FreeDict FAQ
From freedict
Last revised on 12-3-2010 by Bansp.
How can I access those dictionaries of yours?
Firstly, a list of Freedict servers is available, where you can find those which offer WWW front-ends. The best one on this list is the official Freedict server, with the WWW front-end located at http://freedict.org/dict. This page gives you an extra bonus: it allows you to install a search plugin in your browser, for accessing dictionary definitions.
The DICT wiki at http://www.dict.org/w/software/software lists the various clients that you can use for querying definitions.

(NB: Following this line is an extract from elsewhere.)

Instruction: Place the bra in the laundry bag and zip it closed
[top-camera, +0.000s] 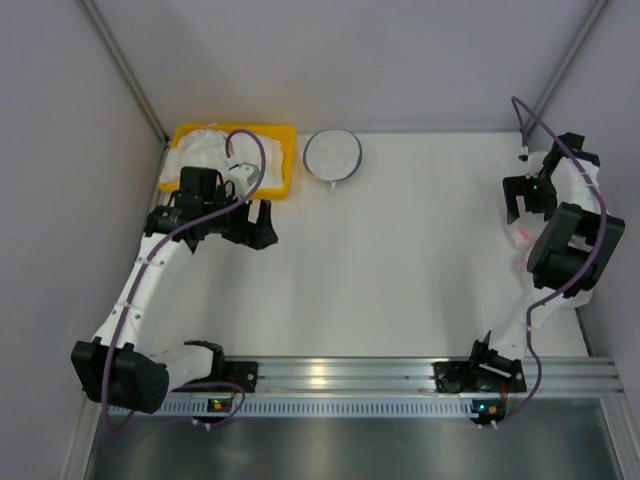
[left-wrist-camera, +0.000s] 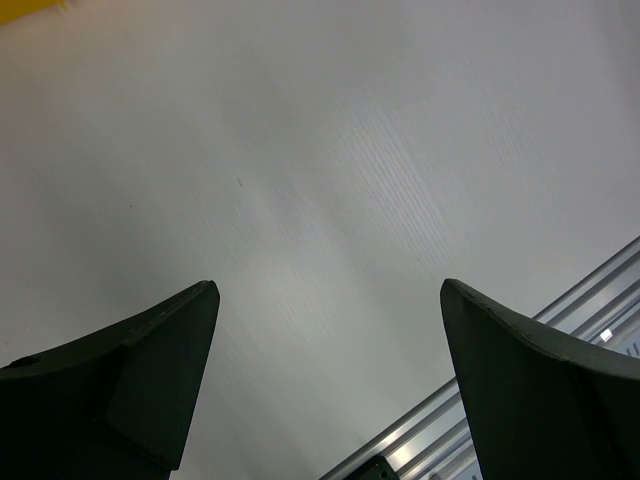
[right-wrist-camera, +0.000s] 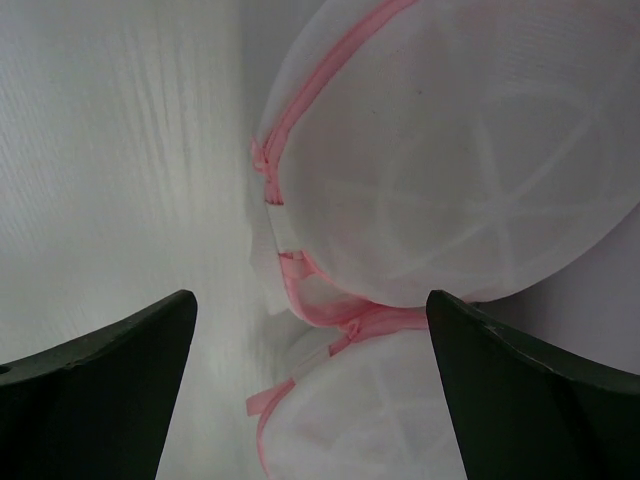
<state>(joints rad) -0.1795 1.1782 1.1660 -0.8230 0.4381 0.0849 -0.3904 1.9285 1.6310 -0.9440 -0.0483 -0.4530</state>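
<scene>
The bra lies as a crumpled white heap in a yellow tray at the back left. My left gripper hovers open just in front of that tray, and its wrist view shows only bare table between the fingers. The laundry bag, white mesh with a pink rim and zip, fills the right wrist view as two rounded halves meeting at a pink seam. My right gripper stands open over it, touching nothing. From above only a pink-white bit of the bag shows under the right arm, below the right gripper.
A round white bag with a dark grey-blue rim sits at the back, right of the yellow tray. Grey walls close in the table on the left, back and right. An aluminium rail with the arm bases runs along the near edge.
</scene>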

A client that is particularly worth mentioning is the Firefox add-on by David Costanzo, available at http://dict.mozdev.org/. In order to access Freedict dictionaries, you have to set the Freedict server as the one to be queried. (The add-on is also capable of displaying the results directly in the browser window, and to use various query strategies, see the 'test' section of its homepage.)
Another client with a lot of potential is vOOcabulum, an Open Office extension. It is in alpha and all feedback is warmly welcome.
Finally, there is also the 'working' CSS view. Some of our dictionaries come equipped with a CSS stylesheet that makes it possible to display the raw dictionary XML as if it were a web page. This may be the most imperfect way of accessing dictionaries, especially the large ones (they may choke your browser loading into the memory). Treat this as the last resort -- it is there primarily for the developers, to see if they get things right as they build the XML.
How do I get all the dictionaries from the SVN onto my machine?
You will generally only need the trunk of the repository. To download the repository, create e.g. an SVN/ directory, cd to there and do
svn co https://freedict.svn.sourceforge.net/svnroot/freedict/trunk freedict
This gets you the entire main tree of the repository, which will generally be too much. If you want a particular pair of languages alone, try
svn co https://freedict.svn.sourceforge.net/svnroot/freedict/trunk/la1-la2 la1-la2
In order to keep the directory updated, enter it and use
svn update
to get the newest stuff.
But if you are not a developer, you usually needn't bother about the SVN — the download page should suffice in most cases. If, however, you know that the project SVN repository contains stuff that is newer than the version offered for download, please be so kind as to notify us at the mailing list or at the Help forum. Neither of these lets you post when not subscribed or logged in (this is an anti-spam measure), so if you'd rather post anonymously, the support-request tracker might be the way to go (thanks in advance!).
(Thanks to the Comprehensive Knowledge Archive Network for inspiration to expand this section.)
What is the significance of the -nophon part of the filename in some dictionaries?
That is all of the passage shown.